Construction to Close 905 Southbound into Mexico for Two Nights March 11-12; Construction Planned from February 22 - March 27
SAN DIEGO — U.S. Customs and Border Protection officials are notifying travelers of closures due to construction that may affect border crossers planning to use the Otay Mesa border crossing into Mexico during the month of March.
CBP began construction last week to install a new truss system above the southbound vehicles lanes at the Otay Mesa border crossing that will support signage and technology at the border crossing. The truss system will be located along State Route 905 south, past the last exit in the U.S. and before the international border with Mexico.
Beginning this week, construction will be taking place only during the overnight hours, from 9 p.m. until 6 a.m., beginning each week at 9 p.m. on Sunday evening, and finishing 6 a.m. Friday morning.
For northbound traffic entering the United States at the Otay Mesa border crossing, there will be no impact to travelers. Construction will be limited near the northbound vehicle lanes to the first weeks of the project, and will take place in lanes that would normally be closed anyway during overnight hours due to low traffic volumes.
For southbound travelers crossing in vehicles into Mexico along the SR905 south at the Otay Mesa border crossing, although construction may require partial lane closures southbound some evenings, those partial closures should not impede southbound traffic.
There will be no full closures of the southbound vehicle lanes, with the exception of March 11 through March 13. From 9 p.m. March 11 until 6 a.m. March 12 and again from 9 p.m. March 12 until 6 a.m. March 13, all vehicle lanes will be closed to southbound traffic heading into Mexico at the Otay Mesa border crossing at the southbound SR905. On those evenings, travelers into Mexico will need to use the San Ysidro or Tecate border crossings. The last U.S. exit along the SR905 south will not be impacted and will remain open.
Pedestrians should not be impacted by the construction. Construction will not take place in any areas near northbound pedestrians. For southbound pedestrians, although construction will take place along the sidewalk adjacent to SR905 South that leads to the pedestrian turnstile into Mexico, there will be no closure of the sidewalk. The pedestrian bridge that crosses the SR905 south from the east side of the border crossing to the turnstiles into Mexico on the west side of the border crossing will not be impacted by construction.
CBP has been working with CALTRANS to place electronic signs notifying travelers of the full vehicle lane closure, and has worked with the companies completing construction to try and minimize the impact to travelers however possible. CBP officials are working closely with the construction team to ensure that the construction does not impact northbound vehicle traffic and processing at the port of entry.
All construction is expected to be completed by March 27.
Main dates and times:
Overnight construction takes place on the southbound SR905 at the Otay Mesa border crossing each evening from 9 p.m. until 6 a.m., beginning on Sunday, February 22 and ending at 6 a.m. on Friday, March 27. (There is no construction over the weekend; construction stops each week at 6 a.m. on Friday and resumes at 9 p.m. on Sunday.) Possible partial vehicle lane closures should not impact traffic. There will be no impact to northbound traffic.
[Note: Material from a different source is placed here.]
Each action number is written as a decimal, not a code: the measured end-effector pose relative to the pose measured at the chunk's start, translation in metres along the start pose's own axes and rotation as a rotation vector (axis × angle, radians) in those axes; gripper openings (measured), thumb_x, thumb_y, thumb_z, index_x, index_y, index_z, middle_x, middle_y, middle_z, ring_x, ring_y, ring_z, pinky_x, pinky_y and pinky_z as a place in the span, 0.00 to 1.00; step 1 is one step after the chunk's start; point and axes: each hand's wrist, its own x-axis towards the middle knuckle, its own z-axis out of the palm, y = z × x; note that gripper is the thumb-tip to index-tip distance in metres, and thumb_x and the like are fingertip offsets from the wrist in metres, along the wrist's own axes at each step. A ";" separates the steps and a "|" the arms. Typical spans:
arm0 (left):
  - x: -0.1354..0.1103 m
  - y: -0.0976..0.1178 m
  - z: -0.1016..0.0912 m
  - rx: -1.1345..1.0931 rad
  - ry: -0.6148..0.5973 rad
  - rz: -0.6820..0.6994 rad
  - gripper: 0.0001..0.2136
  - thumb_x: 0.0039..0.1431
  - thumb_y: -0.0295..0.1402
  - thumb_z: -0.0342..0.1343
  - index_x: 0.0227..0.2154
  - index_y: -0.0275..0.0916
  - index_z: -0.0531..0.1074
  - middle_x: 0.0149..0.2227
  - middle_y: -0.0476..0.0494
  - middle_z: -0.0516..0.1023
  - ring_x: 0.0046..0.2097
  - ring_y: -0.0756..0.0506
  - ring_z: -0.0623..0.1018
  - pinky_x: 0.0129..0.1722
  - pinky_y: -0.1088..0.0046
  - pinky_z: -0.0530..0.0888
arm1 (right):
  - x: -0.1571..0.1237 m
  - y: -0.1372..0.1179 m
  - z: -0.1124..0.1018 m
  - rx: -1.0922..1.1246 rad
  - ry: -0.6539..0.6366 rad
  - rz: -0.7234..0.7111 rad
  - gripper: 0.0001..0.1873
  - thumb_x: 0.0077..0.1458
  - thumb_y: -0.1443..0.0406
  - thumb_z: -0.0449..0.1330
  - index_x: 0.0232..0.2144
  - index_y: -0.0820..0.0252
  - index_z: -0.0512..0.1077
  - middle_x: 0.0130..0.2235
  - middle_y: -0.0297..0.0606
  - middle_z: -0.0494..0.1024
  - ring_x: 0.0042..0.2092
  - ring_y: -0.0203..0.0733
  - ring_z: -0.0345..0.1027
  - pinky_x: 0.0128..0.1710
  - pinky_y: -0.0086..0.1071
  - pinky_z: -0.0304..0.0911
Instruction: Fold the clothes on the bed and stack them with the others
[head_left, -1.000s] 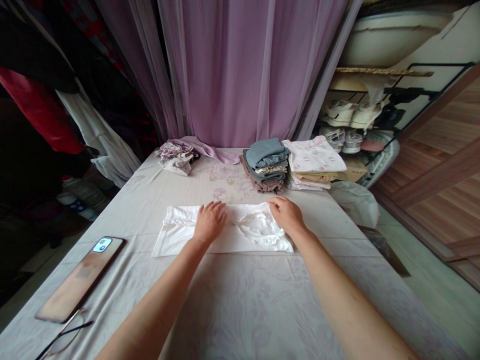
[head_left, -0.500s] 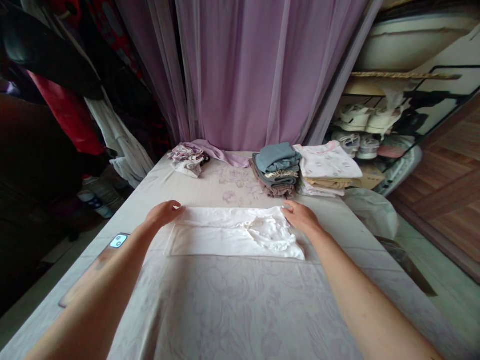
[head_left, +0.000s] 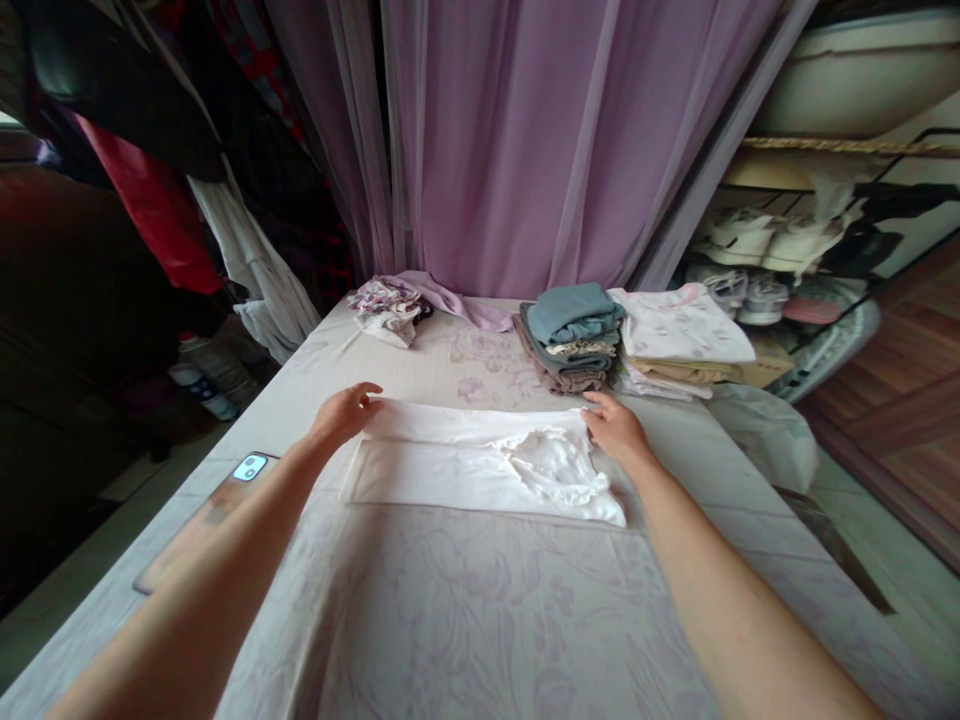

Full lanes closures take place on the southbound SR905 at the Otay Mesa border crossing from 9 p.m. Wednesday, March 11 until 6 a.m. Thursday, March 12 and again from 9 p.m. Thursday, March 12 until 6 a.m. Wednesday, March 13. Travelers heading into Mexico should use the San Ysidro or Tecate border crossings. There will be no impact to northbound traffic.
U.S. Customs and Border Protection is the unified border agency within the Department of Homeland Security charged with the management, control and protection of our nation's borders at and between the official ports of entry. CBP is charged with keeping terrorists and terrorist weapons out of the country while enforcing hundreds of U.S. laws.